Israeli scientists find way to erase memories of drug addiction
Protein prevents memories which may trigger a desire for the drug.
Israeli scientists have developed a method to erase memories associated with drug addiction, which could prove to be a breakthrough in preventing recidivism among rehabilitated addicts.
The Hebrew University researchers, led by Dr. Rami Yaka of the university's Institute of Drug Research, were seemingly able to erase the drug-linked memories of rats that had been deliberately administered cocaine over two weeks' time.
The researchers injected a small protein - a peptide called ZIP - directly into an area of the addicted rats' basal forebrain called the nucleus accumbens, which controls pleasure and reward and which has been demonstrated to be connected to drug addiction.
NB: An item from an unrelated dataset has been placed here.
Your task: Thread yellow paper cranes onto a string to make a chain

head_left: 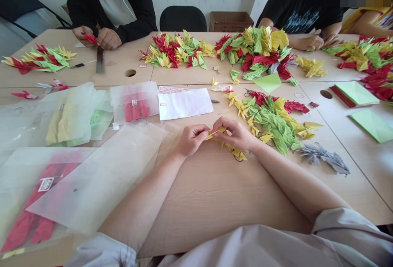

Afterward, the rats were returned to their pens to check their reactions. Rather than seeking out the place where they had been getting their "fixes" of cocaine, the rats ignored it, indicating that memories linked to their addiction had been erased.
"One of the biggest problems with drug addicts is the high rate of those who return to drug use after being rehabilitated," explained Yaka. "Memories can trigger a desire for the drug, including memories of the drug itself, the needle or the environment in which the drug was consumed.
"This research indicates the possibility of erasing these memories, in a way that will allow addicts to cancel the associations they have in their minds regarding the drug."
The research is to be included in Hebrew University's presentation at next week's Facing Tomorrow 2011 conference in Jerusalem.
The protein used has been found by other researchers over the past five years to inhibit learning processes by affecting memory. To date, however, all the memories erased have been short-term ones. This research provides evidence that the peptide can also erase memories acquired through a long-term learning process.
Based on this research, Yaka said, it may be possible to erase memories in the course of treating other problems, such as post-traumatic stress disorder.
While the current research dealt only with memories linked to cocaine, "All drugs follow the same addictive path, just at different intensities," Yaka said. "Cocaine, heroin and even cannabis stimulate the secretion in the brain of the hormone dopamine, which is associated with pleasure, at least in the first stages of addiction. Therefore, the substance that affected the memories of addiction to cocaine should have a similar influence on addictions to other substances."
The research could provide a new treatment model for weaning people off drugs. Currently, the treatment of addicts relies primarily on administering alternative drugs, such as methadone, and psychological counseling.
Medical research has previously demonstrated the counterintuitive fact that the longer an addict remains "clean" of drugs, the more likely he is to resume taking them, because of certain chemical changes that take place in the brain.
"The treatment being examined in the current research tries to prevent the increased risk of returning to drugs by preventing some of these brain changes," Yaka said.
The scientists are still unsure if the memory erasure process is selective, affecting only memories associated with drugs, or if other memories are erased as well.
"Tests we've done show that the place [in the brain] where the substance was injected is connected solely to memories of pleasure and reward, and not to other memories," Yaka said. "We also found that after the injection of the substance, the rats' ability to accumulate new memories was not affected."